__Exercise brief__
Look through the lines below, find those with the word "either", and copy them.

__Raw data__
*** Block opens ***

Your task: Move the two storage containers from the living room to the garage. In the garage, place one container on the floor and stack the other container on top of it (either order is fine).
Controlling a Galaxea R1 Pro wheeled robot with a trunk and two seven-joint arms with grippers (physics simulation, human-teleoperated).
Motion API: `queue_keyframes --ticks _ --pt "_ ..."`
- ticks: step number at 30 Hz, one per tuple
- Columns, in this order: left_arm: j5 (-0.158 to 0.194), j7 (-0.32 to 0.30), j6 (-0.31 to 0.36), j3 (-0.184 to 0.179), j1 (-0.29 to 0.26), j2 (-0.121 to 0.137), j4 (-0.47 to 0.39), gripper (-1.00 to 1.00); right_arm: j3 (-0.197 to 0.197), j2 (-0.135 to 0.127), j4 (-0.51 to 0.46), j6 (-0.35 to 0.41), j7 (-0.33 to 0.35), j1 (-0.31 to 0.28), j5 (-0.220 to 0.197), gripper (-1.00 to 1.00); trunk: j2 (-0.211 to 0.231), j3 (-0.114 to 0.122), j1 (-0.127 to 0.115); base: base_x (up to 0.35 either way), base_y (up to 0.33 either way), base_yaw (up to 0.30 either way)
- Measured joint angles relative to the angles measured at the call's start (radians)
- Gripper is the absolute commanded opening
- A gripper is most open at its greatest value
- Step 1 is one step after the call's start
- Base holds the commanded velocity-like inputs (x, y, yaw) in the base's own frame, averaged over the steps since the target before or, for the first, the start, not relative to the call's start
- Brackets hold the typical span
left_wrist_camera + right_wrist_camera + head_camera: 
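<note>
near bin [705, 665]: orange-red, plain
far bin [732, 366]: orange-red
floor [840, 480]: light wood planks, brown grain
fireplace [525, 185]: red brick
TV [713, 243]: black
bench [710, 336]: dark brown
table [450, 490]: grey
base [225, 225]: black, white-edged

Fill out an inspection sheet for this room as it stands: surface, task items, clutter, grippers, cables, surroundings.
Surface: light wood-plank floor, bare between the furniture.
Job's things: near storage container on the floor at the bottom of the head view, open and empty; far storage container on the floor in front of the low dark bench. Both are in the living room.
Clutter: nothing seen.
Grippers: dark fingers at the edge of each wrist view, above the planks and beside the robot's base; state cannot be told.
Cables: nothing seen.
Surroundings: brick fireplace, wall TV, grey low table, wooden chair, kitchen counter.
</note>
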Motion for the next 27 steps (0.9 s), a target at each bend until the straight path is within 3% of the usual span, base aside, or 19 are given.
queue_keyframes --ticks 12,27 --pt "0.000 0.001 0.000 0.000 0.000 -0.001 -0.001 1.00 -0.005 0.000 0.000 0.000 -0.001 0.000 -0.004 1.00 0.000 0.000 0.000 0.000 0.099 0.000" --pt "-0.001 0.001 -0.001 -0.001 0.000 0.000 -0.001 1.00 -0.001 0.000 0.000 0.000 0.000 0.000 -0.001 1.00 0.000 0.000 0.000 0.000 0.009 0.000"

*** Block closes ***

__Task result__
Your task: Move the two storage containers from the living room to the garage. In the garage, place one container on the floor and stack the other container on top of it (either order is fine).
- Columns, in this order: left_arm: j5 (-0.158 to 0.194), j7 (-0.32 to 0.30), j6 (-0.31 to 0.36), j3 (-0.184 to 0.179), j1 (-0.29 to 0.26), j2 (-0.121 to 0.137), j4 (-0.47 to 0.39), gripper (-1.00 to 1.00); right_arm: j3 (-0.197 to 0.197), j2 (-0.135 to 0.127), j4 (-0.51 to 0.46), j6 (-0.35 to 0.41), j7 (-0.33 to 0.35), j1 (-0.31 to 0.28), j5 (-0.220 to 0.197), gripper (-1.00 to 1.00); trunk: j2 (-0.211 to 0.231), j3 (-0.114 to 0.122), j1 (-0.127 to 0.115); base: base_x (up to 0.35 either way), base_y (up to 0.33 either way), base_yaw (up to 0.30 either way)

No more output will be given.